When you hear about Somalia, I know what comes into your mind — PIRATES, PIRACY, RAPE, MURDER. Hey, you must be watching too many movies! Let me reiterate that Somalia is an ENTIRELY DIFFERENT COUNTRY from Somaliland, albeit the latter not internationally recognized. As I’ve been to Hargeisa, I can say that it’s safe. In fact, most of the countries issued a travel advisory for their nationals against traveling to Somalia, except Hargeisa.
For me, every place is dangerous, some places are just more dangerous than the others. So you have to be cautious anywhere you go. Whether it’s just a few kilometers from your house, or even inside the comforts of your own home! Accidents are like thieves in the night– SO ALWAYS BE CAUTIOUS, ANYWHERE, ALL THE TIME.

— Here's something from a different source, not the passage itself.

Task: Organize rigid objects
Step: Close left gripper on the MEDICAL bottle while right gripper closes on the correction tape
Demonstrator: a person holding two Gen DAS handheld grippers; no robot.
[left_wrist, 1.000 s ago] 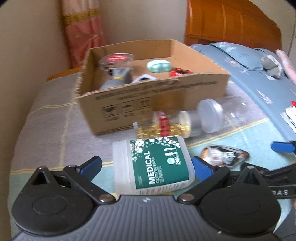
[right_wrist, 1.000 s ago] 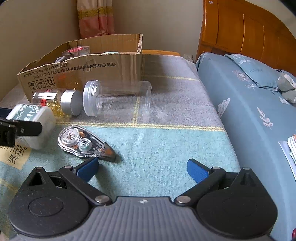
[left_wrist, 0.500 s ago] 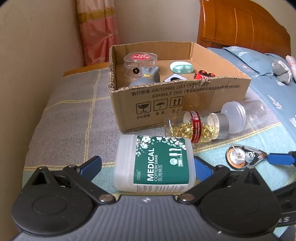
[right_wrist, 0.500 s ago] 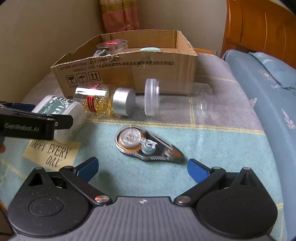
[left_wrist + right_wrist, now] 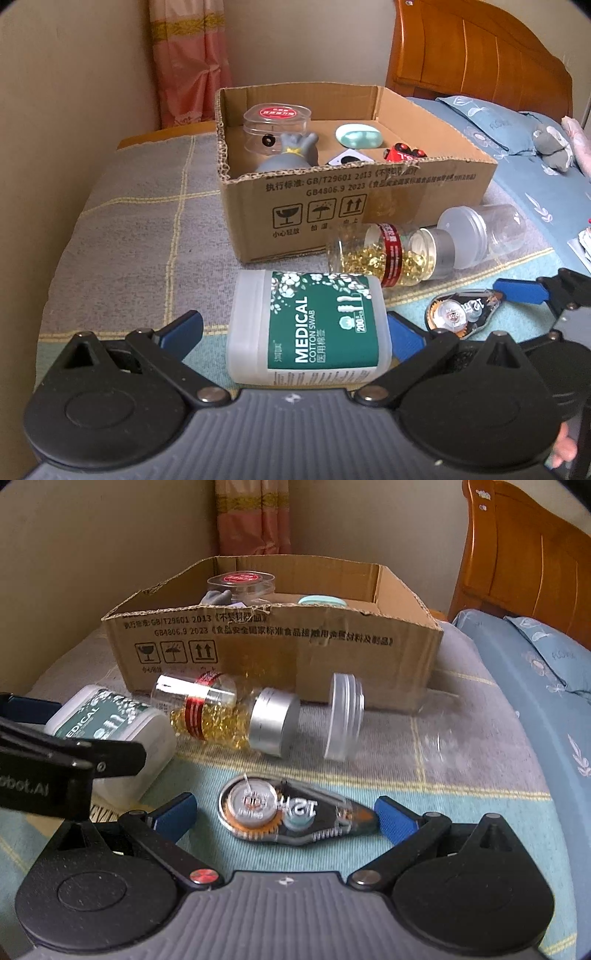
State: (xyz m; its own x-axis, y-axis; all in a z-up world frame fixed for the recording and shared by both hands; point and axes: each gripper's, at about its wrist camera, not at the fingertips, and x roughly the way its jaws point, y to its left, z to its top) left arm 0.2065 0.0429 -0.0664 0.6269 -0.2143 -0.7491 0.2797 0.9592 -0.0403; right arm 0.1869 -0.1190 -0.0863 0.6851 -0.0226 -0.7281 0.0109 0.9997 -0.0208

HARGEISA– A GENERALLY SAFE CITY IN SOMALILAND
The moment I arrived in Hargeisa at around 9 A.M., the first thing I did was to look for a travel agency to book a last minute flight ticket to Djibouti where I will be catching my flight to Istanbul. (Remember what the guy at the Djibouti Immigration told me? THEY WON’T LET ME BACK IN). It’s Friday, a rest day for a Muslim country like this so offices are closed. I was really panicky because I can’t miss my commitment in Turkey.
Anyway, Abde-Aziz helped me look for a taxi to show me around town. I couldn’t get out of the car because of the way I dressed (my hair wasn’t covered). I don’t want to offend anyone. We then went straight to the airport. After passing 5 security check points, they still didn’t let us in! (security is very tight in this part of Africa) I was just lucky to meet an Immigration Officer outside who called someone then called another one who eventually told us to go to the Air Djibouti office in town (It’s their rest day but they are more than willing to help me)… We hurriedly went and the guy booked me a last minute flight for Djibouti on Saturday afternoon for only $155! Ha! I can finally relax and discover Somaliland <3
Somaliland is a very strict Muslim country and all women are covered. Unfortunately, I didn’t have my luggage with me so the clothes I had were the ones I borrowed from Gladsy and Janet, the Filipinas I met in Djibouti. So I had to put my hair up and used long sleeves to cover my arms and a trouser for my legs! Apparently, EVERYTHING should be covered, even the hair. (face may be exposed)
On Friday afternoon, my taxi driver drove me around town. I wanted to go to the Laas Geel which is a UNESCO heritage site but there are certain government permits to be requested… Everything here in this part of the world is restricted!
It’s a very cheap country for Africa. However, there is no proper paved road, not much buildings and establishments, and there’s a lot of beggars.
Anyway, I wasn’t able to do much while on my 3-day journey but all I can say is that it is safe. They even claim that there is ZERO PERCENT CRIME RATE FOR TOURISTS IN THE LAST 10 YEARS! (Wow!!) I would want to believe that because the people are nice and very helpful which is really contradicting to what I read and what I was told about. I WASN’T KIDNAPPED, RAPED, AND KILLED!! HA!!!
WHAT TO DO IN HARGEISA, SOMALILAND
1. Shop at Downtown Hargeisa
It is a huge marketplace where people do their trade. Shop for clothes, shoes, vegetables, and what not. I really love buying from locals as it will greatly and directly benefit them and their families.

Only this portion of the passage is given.